TASK DIRECTIONS: Below are entries. Reproduce exactly the lines between the line holding "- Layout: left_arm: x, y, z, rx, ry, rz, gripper" and the line holding "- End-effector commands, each", inclusive, and only those.

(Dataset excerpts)
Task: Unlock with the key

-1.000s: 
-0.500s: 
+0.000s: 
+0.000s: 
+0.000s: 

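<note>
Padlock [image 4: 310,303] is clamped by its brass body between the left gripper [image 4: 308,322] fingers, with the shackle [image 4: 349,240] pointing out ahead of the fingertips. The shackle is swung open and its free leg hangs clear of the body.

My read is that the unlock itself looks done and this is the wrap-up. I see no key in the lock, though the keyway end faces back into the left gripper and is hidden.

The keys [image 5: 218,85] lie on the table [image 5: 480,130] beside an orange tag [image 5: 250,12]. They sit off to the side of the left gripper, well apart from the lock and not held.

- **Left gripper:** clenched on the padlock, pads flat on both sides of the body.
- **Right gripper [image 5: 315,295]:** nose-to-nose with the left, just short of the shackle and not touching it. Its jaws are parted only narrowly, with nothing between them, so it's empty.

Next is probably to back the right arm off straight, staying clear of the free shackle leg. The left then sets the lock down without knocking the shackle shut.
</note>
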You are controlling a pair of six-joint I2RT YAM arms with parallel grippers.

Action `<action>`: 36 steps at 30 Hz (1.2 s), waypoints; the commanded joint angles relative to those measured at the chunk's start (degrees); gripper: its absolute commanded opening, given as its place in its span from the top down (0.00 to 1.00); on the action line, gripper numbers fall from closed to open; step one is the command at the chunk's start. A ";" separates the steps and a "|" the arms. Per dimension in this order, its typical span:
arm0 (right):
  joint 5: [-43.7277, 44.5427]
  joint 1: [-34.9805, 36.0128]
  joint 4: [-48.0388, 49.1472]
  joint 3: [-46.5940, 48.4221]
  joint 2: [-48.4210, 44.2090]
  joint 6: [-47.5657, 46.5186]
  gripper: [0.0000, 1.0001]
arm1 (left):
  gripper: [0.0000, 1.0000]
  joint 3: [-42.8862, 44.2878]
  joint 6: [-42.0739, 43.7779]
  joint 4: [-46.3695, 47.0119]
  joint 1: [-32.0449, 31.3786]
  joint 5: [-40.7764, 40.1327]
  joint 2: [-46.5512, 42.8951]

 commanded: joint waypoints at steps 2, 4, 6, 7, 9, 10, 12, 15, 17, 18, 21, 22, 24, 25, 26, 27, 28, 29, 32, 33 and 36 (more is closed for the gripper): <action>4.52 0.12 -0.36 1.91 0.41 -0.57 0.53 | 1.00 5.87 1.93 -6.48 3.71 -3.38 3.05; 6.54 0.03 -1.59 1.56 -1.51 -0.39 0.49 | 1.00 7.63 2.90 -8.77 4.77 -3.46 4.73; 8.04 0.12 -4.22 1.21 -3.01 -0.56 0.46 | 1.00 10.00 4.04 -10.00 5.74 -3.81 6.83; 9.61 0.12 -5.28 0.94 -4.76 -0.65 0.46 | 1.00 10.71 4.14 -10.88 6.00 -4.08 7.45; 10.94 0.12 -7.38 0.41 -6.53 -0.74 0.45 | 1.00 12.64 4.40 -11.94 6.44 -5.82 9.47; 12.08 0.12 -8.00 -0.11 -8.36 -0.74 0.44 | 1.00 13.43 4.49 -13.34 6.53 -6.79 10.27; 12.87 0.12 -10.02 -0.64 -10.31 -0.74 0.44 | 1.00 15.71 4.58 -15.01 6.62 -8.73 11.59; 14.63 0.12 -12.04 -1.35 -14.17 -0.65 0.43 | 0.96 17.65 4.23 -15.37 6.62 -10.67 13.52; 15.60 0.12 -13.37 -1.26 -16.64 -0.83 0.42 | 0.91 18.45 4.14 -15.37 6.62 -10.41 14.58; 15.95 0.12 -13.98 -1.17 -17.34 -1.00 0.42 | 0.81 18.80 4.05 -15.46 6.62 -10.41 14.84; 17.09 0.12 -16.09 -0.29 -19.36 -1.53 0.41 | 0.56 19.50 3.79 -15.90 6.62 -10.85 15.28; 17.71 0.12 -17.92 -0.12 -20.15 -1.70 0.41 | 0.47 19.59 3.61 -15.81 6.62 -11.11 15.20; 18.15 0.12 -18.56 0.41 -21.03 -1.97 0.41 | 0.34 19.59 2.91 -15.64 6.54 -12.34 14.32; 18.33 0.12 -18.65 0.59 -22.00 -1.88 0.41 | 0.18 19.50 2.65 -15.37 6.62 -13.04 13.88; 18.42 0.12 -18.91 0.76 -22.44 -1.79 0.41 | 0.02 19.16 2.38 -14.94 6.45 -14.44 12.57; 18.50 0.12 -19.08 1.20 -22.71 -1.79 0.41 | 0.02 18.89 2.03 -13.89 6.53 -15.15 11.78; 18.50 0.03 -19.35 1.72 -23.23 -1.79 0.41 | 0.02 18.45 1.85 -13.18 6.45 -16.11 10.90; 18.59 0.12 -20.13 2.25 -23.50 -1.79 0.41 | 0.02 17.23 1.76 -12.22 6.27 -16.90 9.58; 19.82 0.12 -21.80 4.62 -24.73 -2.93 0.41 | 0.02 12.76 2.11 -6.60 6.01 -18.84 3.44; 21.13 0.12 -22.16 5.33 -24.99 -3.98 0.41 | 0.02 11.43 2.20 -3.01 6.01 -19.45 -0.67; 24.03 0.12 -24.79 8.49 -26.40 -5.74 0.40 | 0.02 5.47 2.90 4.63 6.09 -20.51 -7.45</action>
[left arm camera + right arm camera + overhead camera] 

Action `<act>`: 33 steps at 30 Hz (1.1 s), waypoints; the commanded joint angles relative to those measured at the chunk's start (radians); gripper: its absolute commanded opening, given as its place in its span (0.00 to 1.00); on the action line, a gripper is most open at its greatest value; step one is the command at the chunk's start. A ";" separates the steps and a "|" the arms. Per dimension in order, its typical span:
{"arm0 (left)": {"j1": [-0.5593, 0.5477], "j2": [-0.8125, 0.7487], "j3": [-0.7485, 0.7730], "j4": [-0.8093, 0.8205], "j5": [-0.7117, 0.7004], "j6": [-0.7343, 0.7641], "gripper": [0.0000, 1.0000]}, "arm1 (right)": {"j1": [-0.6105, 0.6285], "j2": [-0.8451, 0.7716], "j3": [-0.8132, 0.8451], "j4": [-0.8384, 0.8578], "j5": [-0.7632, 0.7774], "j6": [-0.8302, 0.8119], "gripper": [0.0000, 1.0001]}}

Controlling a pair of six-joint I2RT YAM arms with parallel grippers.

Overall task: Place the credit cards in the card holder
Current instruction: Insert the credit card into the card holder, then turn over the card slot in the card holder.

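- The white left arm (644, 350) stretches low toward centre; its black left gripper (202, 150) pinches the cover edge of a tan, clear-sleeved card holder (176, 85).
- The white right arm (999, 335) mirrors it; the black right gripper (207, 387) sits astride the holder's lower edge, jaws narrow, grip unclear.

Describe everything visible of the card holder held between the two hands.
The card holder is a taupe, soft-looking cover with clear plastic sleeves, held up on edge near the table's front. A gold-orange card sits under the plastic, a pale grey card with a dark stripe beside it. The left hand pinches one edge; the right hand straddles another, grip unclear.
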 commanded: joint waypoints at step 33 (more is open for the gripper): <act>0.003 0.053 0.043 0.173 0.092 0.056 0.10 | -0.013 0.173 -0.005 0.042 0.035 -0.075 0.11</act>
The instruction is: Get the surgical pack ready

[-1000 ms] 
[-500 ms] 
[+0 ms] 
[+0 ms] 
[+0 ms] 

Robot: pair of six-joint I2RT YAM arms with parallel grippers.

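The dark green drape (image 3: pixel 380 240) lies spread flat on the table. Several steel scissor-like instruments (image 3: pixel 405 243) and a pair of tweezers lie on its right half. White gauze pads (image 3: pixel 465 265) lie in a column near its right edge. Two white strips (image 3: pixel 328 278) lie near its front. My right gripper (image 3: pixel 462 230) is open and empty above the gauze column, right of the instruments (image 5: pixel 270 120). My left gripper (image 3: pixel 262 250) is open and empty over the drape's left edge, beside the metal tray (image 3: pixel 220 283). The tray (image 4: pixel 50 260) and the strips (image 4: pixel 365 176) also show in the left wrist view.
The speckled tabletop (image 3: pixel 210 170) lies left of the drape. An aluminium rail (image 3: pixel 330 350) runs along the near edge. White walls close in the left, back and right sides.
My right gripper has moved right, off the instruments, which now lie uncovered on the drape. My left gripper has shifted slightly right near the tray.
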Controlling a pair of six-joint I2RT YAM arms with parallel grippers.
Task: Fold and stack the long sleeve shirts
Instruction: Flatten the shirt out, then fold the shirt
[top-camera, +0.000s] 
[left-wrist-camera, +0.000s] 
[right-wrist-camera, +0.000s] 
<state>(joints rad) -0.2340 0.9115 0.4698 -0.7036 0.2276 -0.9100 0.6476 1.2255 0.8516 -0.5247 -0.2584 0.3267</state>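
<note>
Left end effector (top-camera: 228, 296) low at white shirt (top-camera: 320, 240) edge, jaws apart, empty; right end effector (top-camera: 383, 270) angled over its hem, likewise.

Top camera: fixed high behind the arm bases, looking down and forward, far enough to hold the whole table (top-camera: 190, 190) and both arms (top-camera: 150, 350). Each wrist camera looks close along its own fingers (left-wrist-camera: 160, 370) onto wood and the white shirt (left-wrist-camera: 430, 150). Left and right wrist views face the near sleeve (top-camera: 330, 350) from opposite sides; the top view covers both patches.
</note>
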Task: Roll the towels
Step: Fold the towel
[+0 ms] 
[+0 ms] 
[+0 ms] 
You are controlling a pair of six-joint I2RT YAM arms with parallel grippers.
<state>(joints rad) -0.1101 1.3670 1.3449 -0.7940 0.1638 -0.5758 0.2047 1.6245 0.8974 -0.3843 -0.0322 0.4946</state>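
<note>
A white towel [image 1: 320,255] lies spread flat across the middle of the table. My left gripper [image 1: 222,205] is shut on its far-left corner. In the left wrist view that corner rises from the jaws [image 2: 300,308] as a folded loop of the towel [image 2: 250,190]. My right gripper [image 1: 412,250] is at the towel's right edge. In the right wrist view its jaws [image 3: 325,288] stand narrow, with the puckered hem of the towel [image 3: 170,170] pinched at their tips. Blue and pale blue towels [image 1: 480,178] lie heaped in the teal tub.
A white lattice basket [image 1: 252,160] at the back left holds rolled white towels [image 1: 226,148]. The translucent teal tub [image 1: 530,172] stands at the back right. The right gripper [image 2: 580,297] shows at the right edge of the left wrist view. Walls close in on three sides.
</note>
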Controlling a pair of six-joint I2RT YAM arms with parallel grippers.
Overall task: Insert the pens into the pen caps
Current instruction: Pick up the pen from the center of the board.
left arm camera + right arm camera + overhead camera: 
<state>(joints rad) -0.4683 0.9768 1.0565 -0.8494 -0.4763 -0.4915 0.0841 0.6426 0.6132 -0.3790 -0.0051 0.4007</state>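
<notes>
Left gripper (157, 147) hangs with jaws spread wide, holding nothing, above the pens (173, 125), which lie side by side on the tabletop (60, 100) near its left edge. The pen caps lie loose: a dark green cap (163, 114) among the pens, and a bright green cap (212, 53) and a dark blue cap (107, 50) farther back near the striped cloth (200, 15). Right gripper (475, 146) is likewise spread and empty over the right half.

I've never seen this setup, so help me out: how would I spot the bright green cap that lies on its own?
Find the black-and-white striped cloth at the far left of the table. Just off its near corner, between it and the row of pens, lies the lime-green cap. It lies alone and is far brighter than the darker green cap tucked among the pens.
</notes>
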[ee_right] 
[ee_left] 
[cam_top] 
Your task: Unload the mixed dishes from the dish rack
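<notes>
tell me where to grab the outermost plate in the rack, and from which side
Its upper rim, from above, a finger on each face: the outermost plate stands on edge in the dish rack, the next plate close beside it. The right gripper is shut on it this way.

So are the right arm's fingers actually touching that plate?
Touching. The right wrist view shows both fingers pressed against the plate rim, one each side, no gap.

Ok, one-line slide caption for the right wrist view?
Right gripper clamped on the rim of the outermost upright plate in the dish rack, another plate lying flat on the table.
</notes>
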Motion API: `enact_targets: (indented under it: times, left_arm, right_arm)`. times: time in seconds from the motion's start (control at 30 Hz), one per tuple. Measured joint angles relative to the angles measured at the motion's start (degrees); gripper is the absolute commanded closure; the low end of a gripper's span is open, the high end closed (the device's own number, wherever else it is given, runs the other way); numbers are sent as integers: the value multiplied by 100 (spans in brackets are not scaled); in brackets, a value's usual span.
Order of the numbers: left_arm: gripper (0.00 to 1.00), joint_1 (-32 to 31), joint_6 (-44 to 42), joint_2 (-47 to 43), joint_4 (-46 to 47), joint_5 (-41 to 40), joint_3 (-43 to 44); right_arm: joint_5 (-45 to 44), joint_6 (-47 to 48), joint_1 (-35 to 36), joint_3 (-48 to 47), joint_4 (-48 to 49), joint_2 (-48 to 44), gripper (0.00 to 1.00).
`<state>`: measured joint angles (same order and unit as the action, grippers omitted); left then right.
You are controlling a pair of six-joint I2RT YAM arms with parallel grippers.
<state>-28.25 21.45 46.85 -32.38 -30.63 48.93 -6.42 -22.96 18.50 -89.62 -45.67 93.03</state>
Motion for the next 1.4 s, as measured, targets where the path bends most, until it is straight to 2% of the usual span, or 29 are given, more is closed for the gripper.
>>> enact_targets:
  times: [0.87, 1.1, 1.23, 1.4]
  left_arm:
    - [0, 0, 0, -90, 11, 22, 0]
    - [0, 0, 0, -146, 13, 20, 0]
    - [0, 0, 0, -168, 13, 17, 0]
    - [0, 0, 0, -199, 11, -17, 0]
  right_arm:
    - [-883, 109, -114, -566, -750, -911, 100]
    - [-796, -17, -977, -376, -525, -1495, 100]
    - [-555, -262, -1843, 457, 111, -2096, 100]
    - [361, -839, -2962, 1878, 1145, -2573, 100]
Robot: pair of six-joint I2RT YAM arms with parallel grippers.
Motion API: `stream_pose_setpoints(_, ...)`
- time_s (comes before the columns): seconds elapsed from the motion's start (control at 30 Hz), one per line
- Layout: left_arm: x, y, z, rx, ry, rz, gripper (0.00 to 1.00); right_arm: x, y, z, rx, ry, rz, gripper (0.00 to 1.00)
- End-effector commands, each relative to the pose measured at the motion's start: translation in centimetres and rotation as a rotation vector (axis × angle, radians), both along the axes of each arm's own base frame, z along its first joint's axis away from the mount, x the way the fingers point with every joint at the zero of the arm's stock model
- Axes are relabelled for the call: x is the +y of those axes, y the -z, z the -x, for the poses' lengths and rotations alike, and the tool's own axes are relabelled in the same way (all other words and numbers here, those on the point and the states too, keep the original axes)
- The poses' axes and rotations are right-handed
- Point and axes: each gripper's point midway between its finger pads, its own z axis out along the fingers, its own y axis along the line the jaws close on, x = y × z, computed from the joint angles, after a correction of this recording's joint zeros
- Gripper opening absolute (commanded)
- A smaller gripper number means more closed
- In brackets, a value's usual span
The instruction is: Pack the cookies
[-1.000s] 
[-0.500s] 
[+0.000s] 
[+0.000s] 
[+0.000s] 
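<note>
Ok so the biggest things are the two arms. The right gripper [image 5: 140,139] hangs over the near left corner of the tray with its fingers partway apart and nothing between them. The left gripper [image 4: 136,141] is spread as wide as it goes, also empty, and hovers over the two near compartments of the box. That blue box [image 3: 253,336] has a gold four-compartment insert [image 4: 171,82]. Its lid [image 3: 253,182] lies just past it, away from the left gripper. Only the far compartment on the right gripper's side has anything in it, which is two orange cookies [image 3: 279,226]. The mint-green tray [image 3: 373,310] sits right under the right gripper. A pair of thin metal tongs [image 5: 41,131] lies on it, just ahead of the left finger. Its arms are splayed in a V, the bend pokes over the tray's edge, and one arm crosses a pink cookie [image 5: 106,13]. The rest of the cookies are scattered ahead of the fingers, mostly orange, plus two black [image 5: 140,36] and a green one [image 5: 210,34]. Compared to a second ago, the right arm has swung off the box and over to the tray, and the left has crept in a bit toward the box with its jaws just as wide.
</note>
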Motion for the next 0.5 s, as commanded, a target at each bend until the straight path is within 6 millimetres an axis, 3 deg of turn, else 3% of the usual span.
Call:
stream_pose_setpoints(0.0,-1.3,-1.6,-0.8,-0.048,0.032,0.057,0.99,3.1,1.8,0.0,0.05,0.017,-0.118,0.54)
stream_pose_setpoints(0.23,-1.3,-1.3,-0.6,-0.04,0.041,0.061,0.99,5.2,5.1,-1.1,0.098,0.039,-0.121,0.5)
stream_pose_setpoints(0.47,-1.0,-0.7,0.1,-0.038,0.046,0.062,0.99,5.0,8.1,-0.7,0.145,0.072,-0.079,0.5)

TASK SOLUTION:
- Layout: left_arm: x, y, z, rx, ry, rz, gripper (0.00 to 1.00); right_arm: x, y, z, rx, ry, rz, gripper (0.00 to 1.00)
- End-effector commands, each relative to the pose measured at the motion's start: translation in centimetres and rotation as a rotation vector (axis × angle, radians), both along the axes of each arm's own base frame, z along its first joint's axis away from the mount, x the way the fingers point with every joint at the zero of the arm's stock model

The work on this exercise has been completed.